◆ Instructions to follow: Apart from the pictures, every line below needs to be reproduced verbatim.
[Opening Data section]
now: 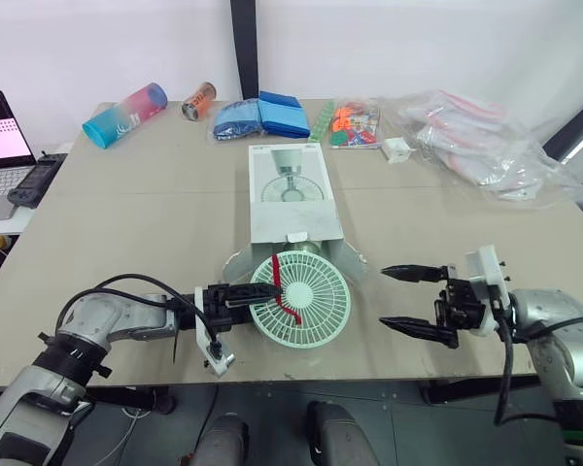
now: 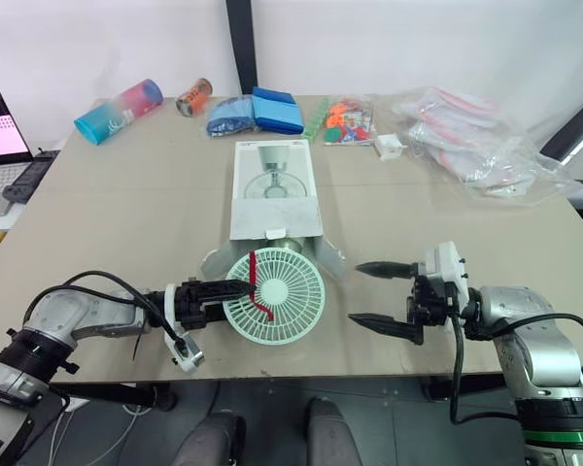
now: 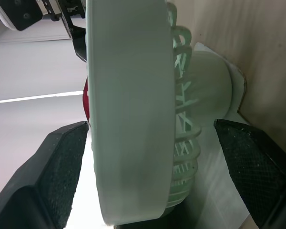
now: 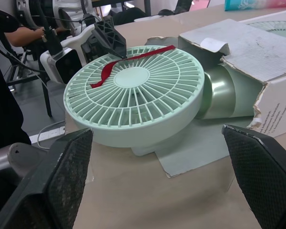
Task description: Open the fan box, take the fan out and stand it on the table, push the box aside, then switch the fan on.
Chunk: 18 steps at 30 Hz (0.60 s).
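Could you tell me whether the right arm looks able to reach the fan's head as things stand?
Probably yes: the right claw is open and faces the fan across bare table, with nothing between them. The left claw straddles the opposite rim.

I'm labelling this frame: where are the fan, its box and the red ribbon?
fan (image 4: 134, 76): right wrist view, grille hub.
fan box (image 1: 290, 216): left eye view, printed top face.
red ribbon (image 4: 148, 53): right wrist view, mid-strip.

Lower end of the fan disappears into the box, can't see it. The laptop is chopped off at the left edge, and the bagged bits are too tiny to tell.
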Each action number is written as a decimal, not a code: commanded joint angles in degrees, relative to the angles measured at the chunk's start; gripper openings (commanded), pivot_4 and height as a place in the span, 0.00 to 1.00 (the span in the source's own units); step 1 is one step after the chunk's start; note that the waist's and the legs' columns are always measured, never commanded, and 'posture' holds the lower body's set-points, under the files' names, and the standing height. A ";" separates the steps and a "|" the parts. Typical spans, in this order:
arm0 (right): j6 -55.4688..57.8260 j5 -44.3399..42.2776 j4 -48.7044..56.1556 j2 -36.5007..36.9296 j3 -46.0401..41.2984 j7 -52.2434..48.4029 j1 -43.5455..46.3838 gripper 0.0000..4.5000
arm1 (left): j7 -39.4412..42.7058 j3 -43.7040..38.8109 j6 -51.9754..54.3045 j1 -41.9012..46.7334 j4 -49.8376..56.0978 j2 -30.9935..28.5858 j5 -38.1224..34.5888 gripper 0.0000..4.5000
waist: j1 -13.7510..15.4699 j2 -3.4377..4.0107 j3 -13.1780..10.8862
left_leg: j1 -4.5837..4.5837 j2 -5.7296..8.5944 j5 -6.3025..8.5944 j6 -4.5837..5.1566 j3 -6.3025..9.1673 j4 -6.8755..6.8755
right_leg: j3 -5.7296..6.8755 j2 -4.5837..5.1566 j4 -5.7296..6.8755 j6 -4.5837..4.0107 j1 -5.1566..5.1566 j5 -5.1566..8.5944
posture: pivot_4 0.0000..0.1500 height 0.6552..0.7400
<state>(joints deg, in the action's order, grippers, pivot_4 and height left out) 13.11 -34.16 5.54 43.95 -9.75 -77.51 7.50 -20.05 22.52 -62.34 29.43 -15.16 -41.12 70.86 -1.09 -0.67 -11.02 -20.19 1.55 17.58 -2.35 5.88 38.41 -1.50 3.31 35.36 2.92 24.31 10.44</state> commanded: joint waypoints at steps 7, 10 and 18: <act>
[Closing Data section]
◆ Output of the exercise:
now: 
now: 
now: 
now: 
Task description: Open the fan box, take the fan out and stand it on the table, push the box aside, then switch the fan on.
Chunk: 18 steps at 30 Hz (0.60 s).
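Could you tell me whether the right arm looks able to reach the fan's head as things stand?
Probably yes: the right claw is open and faces the fan across bare table, with nothing between them. The left claw straddles the opposite rim.

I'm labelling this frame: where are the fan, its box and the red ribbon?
fan (image 4: 134, 76): right wrist view, grille hub.
fan box (image 1: 290, 216): left eye view, printed top face.
red ribbon (image 4: 148, 53): right wrist view, mid-strip.

Lower end of the fan disappears into the box, can't see it. The laptop is chopped off at the left edge, and the bagged bits are too tiny to tell.
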Each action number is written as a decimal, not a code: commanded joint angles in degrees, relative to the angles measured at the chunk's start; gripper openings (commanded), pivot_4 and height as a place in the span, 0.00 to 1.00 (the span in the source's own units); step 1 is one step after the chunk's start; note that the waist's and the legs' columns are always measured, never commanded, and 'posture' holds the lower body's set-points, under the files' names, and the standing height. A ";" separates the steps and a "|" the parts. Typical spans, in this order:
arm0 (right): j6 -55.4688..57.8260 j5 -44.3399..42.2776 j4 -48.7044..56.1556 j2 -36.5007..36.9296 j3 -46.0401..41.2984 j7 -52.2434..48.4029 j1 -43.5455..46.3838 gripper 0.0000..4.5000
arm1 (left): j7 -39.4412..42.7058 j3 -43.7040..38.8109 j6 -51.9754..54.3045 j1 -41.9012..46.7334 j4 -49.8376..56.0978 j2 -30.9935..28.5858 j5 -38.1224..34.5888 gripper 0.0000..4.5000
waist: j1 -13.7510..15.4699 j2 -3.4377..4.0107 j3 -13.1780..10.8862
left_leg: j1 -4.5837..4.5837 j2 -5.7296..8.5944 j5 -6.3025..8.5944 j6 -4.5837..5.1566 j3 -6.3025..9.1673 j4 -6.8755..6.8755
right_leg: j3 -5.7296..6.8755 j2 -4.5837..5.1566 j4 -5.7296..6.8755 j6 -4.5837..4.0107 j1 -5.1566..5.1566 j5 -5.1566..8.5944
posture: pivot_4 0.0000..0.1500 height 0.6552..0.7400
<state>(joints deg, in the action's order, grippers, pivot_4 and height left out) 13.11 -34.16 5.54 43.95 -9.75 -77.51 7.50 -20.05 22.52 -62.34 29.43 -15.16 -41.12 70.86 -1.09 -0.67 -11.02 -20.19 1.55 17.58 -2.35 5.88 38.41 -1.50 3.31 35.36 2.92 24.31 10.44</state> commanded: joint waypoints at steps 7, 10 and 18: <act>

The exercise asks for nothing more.